- PROMPT
The answer must be an exact reproduction of all the entries.

MATERIALS PROVIDED below:

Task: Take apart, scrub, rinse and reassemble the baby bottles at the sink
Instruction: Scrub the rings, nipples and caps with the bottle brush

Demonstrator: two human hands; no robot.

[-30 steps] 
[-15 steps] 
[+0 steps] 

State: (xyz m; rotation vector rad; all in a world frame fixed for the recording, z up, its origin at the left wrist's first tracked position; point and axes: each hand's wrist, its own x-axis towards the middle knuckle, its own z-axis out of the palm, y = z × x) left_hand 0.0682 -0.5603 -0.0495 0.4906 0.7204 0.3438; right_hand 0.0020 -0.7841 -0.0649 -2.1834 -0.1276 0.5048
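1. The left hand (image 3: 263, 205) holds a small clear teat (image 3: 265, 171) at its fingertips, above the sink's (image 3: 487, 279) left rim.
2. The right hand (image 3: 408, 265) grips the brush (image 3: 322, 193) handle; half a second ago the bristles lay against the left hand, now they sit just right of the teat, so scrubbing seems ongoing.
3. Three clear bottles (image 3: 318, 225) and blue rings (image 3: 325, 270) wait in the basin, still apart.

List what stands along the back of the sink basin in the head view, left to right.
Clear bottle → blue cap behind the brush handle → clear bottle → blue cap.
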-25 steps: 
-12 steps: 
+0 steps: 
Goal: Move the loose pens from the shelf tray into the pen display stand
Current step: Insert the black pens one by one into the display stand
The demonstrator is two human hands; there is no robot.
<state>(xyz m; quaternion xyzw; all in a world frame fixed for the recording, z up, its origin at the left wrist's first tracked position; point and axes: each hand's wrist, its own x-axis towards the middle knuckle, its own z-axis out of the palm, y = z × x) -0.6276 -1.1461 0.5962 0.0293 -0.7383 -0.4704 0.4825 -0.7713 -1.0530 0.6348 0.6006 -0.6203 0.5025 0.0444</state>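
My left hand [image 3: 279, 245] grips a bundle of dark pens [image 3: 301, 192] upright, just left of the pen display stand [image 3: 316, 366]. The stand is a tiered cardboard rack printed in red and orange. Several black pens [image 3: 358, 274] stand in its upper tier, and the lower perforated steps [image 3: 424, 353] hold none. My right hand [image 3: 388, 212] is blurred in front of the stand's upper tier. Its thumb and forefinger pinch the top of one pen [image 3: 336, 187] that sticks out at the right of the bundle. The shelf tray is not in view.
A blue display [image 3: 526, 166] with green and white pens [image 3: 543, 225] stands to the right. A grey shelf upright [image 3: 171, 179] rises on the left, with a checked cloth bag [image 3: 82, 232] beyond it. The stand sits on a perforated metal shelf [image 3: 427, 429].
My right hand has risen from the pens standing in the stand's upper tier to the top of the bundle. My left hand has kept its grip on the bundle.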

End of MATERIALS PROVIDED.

- RESPONSE TO THIS EXERCISE
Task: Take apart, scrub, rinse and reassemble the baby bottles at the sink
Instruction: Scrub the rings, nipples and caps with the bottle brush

Demonstrator: two human hands; no robot.

[-30 steps] 
[-15 steps] 
[+0 steps] 

State: (xyz m; rotation vector rad; all in a world frame fixed for the recording, z up, its origin at the left wrist's first tracked position; point and axes: each hand's wrist, its own x-axis towards the middle knuckle, its own z-axis out of the palm, y = z × x) left_hand 0.0682 -0.5603 -0.0495 0.4906 0.7204 0.3438; right_hand 0.0020 -0.7841 -0.0649 -2.1834 -0.1276 0.5048
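1. The left hand (image 3: 263, 205) holds a small clear teat (image 3: 265, 171) at its fingertips, above the sink's (image 3: 487, 279) left rim.
2. The right hand (image 3: 408, 265) grips the brush (image 3: 322, 193) handle; half a second ago the bristles lay against the left hand, now they sit just right of the teat, so scrubbing seems ongoing.
3. Three clear bottles (image 3: 318, 225) and blue rings (image 3: 325, 270) wait in the basin, still apart.

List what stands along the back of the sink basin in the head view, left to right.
Clear bottle → blue cap behind the brush handle → clear bottle → blue cap.
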-25 steps: 
-12 steps: 
+0 steps: 
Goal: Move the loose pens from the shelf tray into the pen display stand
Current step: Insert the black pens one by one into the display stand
The demonstrator is two human hands; there is no robot.
<state>(xyz m; quaternion xyzw; all in a world frame fixed for the recording, z up, its origin at the left wrist's first tracked position; point and axes: each hand's wrist, its own x-axis towards the middle knuckle, its own z-axis out of the palm, y = z × x) -0.6276 -1.1461 0.5962 0.0293 -0.7383 -0.4704 0.4825 -0.7713 -1.0530 0.6348 0.6006 -0.6203 0.5025 0.0444</state>
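My left hand [image 3: 279, 245] grips a bundle of dark pens [image 3: 301, 192] upright, just left of the pen display stand [image 3: 316, 366]. The stand is a tiered cardboard rack printed in red and orange. Several black pens [image 3: 358, 274] stand in its upper tier, and the lower perforated steps [image 3: 424, 353] hold none. My right hand [image 3: 388, 212] is blurred in front of the stand's upper tier. Its thumb and forefinger pinch the top of one pen [image 3: 336, 187] that sticks out at the right of the bundle. The shelf tray is not in view.
A blue display [image 3: 526, 166] with green and white pens [image 3: 543, 225] stands to the right. A grey shelf upright [image 3: 171, 179] rises on the left, with a checked cloth bag [image 3: 82, 232] beyond it. The stand sits on a perforated metal shelf [image 3: 427, 429].
My right hand has risen from the pens standing in the stand's upper tier to the top of the bundle. My left hand has kept its grip on the bundle.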

The exercise requires no further output.